Harry Haft was just a teenager when he was sent to Auschwitz. Once he arrived, the Nazi guards found out that he had some boxing experience — so they ordered him to fight his fellow prisoners in harrowing boxing matches where the loser would be executed.
Forced to literally fight for his life, Haft never lost a single match, even though he would have known many of his opponents because the Nazis regularly sent people from the same town to the same concentration camps. From 1943 to 1945, he was forced to fight at least 76 people, none of whom he ever saw alive again.

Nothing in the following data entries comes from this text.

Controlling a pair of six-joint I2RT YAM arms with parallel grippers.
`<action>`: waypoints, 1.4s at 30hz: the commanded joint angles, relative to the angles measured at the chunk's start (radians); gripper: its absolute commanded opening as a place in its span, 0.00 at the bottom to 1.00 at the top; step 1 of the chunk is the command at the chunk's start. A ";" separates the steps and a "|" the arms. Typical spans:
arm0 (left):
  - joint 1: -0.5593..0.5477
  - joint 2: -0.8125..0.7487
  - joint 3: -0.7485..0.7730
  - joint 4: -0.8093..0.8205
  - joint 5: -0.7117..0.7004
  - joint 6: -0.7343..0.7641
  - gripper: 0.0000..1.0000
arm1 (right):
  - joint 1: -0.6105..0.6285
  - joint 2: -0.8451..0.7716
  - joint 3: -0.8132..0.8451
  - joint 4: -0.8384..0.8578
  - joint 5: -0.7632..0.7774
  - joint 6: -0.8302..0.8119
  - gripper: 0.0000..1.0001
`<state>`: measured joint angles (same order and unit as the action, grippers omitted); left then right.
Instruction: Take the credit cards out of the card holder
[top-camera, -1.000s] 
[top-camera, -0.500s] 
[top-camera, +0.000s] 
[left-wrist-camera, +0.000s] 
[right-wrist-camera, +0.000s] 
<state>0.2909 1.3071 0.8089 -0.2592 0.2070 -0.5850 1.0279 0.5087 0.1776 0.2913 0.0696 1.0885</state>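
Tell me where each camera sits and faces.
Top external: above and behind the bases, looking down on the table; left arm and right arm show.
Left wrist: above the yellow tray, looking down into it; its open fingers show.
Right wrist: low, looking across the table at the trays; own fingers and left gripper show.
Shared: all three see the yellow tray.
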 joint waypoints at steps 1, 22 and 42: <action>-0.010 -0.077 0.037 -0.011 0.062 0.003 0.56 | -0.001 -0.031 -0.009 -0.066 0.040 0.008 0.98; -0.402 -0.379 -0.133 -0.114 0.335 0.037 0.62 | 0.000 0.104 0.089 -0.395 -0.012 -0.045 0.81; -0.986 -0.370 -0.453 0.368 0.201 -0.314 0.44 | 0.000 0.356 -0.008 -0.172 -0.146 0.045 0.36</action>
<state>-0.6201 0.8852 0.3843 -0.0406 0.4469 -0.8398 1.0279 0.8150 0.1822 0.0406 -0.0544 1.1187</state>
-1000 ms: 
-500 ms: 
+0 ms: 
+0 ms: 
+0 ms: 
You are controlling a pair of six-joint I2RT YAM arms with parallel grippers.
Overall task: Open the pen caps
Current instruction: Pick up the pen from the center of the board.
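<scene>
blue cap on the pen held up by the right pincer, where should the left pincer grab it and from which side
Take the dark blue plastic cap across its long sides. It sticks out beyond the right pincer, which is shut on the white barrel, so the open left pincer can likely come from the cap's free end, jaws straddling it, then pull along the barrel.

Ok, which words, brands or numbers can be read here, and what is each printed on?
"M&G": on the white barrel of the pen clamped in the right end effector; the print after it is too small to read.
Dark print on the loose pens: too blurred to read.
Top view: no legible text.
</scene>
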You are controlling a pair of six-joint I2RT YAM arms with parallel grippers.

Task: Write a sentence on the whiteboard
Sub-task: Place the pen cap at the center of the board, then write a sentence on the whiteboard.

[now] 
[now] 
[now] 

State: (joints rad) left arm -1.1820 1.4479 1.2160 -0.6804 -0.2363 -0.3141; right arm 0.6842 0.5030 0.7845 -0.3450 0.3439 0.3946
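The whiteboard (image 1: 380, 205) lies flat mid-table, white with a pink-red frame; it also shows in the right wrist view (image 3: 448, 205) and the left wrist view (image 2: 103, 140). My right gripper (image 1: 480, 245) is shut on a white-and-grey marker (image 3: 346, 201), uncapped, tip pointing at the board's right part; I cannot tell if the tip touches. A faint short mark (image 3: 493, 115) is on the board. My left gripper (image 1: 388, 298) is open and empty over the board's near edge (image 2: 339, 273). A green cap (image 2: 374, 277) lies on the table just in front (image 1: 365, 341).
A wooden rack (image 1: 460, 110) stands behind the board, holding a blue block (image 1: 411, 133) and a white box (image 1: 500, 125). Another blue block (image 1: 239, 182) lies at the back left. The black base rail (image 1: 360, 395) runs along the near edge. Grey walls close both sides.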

Only in April 1945 did Haft manage to escape during a death march away from the camp — by killing a Nazi soldier and stealing his uniform. Haft then spent weeks running from village to village. Trained to fight to the death, he even killed an elderly couple who offered him shelter after he suspected they'd discovered that he wasn't really a Nazi. By the time he made it to Allied-controlled Germany, he weighed only 110 pounds and spent the next two years recovering in a refugee camp. But by 1947, he decided to fight again and immigrated to America to become a professional boxer — where he took on some of the biggest names in the sport.
« Photo 1 : Ben Foster as Harry Haft in the 2021 film The Survivor. »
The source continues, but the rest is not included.